3D Print Post Processing: It’s missing the mark if it can’t make on-demand end user product and come out exactly like you want it.
What we’re talking about is post-processing of 3D printed parts. This is a struggle for us as designers. Let’s define that. 3D print post-processing might be painting, finishing, coming out in color, coming out with textures, dyeing or plating or putting a texture on something. It could be polishing or tumbling. In the history of industrial manufacturing, there are all kinds of different finishing processes that are used. Oftentimes, they are very labor-intensive. That’s why the industry, as it exists today, has been very resistant to adopt different post-processing processes or techniques because they’re not easy to do. In order to produce a product that someone is going to want to buy outside of prototypes or putting that to the side, even including prototypes if you’re making an appearance model or a one-off prototype, obviously you’re going to have to finish it. This is where lower-cost labor countries especially in Asia and India have been kicking the US’ butt for a lot of years. Lower-cost labor things that are very labor-intensive move offshore. As additive manufacturing is bringing a lot more manufacturing back to North America and other industrialized countries around the world, Europe, etc., this issue is coming back and we have to address it. The more post-processing or final finishing that can be done on 3D printed parts in these high-labor countries, the more easily we are all going to be able to succeed at this additive manufacturing goal and produce end consumer products.
Let’s think about it from two viewpoints. We’re going to talk about an example from one of our clients that we came across and it honestly highlighted a problem with Paperless Parts, which we had a done a show about. I did make a note that we found a gap. We have a client who wanted to do four different designs, a decorative design of something that we are going to eventually injection mold.
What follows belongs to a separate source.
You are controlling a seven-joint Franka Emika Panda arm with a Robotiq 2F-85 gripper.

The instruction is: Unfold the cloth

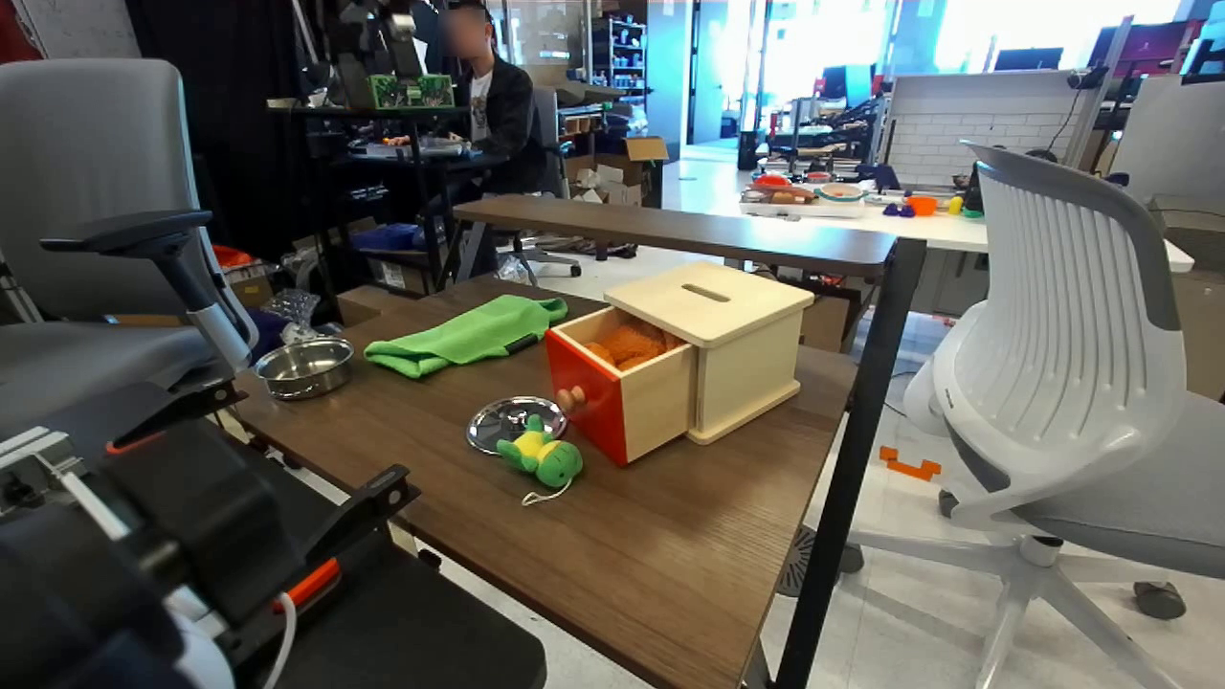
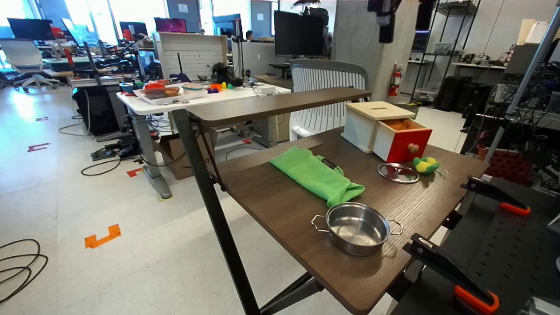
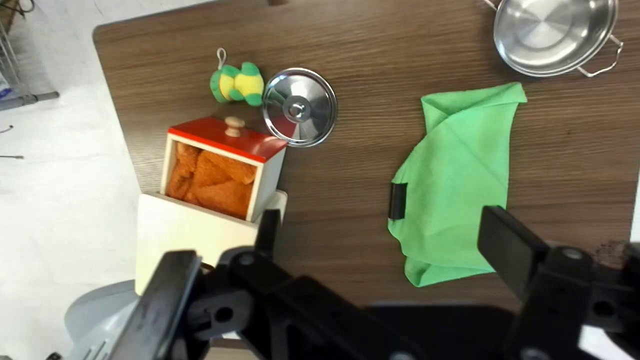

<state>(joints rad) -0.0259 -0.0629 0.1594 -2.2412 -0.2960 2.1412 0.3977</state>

We wanted to do four designs and test market them. We were going to actually sell a 1,000 pieces across the four designs. We needed quite a few parts, 250 of each, and we needed them in specific colors and specific designs. We 3D printed the original parts and they looked great on our printer. You get the layer lines because it was FFF 3D printed to start, but then we went to an outsource to make the next generation of one-off samples.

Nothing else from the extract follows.